● **EXERCISE PROMPT**
Give the tally of lines in the listing that include "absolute". No other words belong in the answer.

● **RECORDED DATA**
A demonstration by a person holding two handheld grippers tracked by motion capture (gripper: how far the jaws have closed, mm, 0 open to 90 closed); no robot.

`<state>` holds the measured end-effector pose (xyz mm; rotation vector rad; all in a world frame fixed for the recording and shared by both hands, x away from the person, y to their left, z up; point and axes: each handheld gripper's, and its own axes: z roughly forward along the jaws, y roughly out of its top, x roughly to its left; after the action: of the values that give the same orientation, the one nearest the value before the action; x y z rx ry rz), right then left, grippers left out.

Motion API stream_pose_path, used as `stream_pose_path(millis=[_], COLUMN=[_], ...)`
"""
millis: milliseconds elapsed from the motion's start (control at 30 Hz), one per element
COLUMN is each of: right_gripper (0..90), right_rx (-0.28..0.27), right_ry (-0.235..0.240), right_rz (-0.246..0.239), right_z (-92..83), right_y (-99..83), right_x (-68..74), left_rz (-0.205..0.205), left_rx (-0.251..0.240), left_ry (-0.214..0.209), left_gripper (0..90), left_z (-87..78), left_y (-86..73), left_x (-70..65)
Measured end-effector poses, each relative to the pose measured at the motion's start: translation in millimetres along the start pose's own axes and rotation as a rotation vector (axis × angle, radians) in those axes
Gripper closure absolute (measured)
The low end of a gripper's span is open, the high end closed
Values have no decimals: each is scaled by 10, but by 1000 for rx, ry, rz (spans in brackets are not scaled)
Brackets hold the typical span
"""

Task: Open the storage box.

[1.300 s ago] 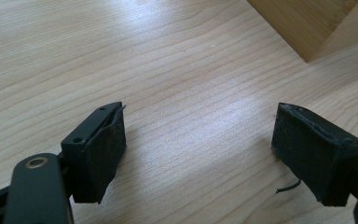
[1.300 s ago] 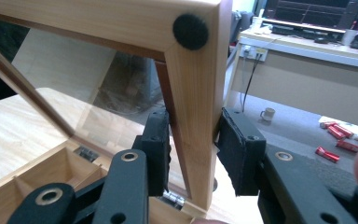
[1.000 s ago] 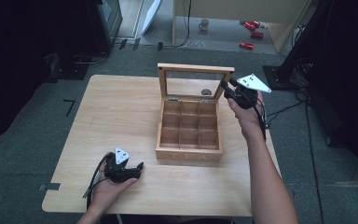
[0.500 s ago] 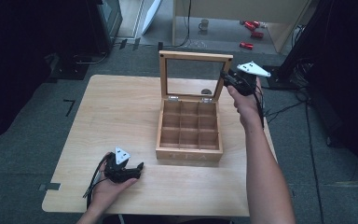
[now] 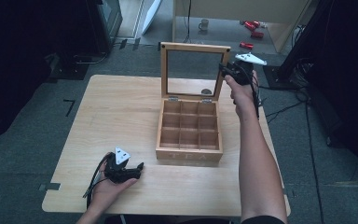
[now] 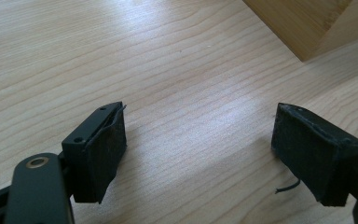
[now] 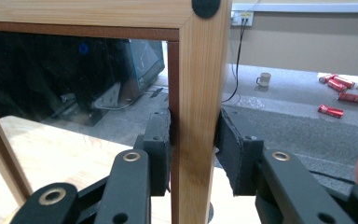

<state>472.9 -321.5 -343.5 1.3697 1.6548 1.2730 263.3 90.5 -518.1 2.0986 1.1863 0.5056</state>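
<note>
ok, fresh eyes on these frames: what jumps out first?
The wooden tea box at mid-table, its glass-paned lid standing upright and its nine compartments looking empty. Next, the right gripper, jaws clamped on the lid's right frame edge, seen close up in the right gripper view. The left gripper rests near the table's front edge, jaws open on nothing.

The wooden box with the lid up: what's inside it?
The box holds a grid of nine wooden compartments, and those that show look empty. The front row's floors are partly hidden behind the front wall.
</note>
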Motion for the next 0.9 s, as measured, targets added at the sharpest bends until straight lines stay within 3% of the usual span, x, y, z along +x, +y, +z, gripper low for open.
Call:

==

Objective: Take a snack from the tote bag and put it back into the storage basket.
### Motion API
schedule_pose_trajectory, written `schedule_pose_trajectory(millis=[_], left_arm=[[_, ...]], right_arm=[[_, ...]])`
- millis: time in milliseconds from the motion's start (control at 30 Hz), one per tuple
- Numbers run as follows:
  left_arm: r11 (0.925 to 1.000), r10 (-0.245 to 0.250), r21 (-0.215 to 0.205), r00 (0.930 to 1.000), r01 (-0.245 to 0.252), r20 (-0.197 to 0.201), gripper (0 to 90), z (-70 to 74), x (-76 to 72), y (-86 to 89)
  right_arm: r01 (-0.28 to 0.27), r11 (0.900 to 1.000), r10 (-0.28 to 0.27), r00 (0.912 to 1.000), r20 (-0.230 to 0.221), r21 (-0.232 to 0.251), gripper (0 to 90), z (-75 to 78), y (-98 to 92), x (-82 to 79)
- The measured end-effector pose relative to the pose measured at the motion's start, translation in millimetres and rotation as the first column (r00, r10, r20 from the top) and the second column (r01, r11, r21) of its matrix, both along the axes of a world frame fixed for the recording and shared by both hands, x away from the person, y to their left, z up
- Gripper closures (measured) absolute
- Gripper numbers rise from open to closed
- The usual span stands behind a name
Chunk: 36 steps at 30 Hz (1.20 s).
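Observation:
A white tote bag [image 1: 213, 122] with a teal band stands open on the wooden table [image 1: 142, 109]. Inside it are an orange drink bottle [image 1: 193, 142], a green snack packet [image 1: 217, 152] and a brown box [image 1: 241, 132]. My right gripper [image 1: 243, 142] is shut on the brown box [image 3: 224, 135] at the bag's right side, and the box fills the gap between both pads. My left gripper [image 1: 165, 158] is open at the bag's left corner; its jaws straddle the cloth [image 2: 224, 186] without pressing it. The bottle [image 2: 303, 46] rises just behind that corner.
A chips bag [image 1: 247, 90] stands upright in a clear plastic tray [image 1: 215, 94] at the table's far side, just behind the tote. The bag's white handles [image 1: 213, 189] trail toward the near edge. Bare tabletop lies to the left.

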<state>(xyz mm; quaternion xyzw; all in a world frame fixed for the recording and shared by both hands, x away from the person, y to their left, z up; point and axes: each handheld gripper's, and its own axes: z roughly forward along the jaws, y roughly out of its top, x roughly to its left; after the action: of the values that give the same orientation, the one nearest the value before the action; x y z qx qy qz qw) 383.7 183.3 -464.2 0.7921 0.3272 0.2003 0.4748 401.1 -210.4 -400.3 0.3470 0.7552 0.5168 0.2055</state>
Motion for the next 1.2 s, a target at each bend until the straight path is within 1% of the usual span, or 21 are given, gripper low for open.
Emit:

● **SOLUTION FOR THIS EXERCISE**
2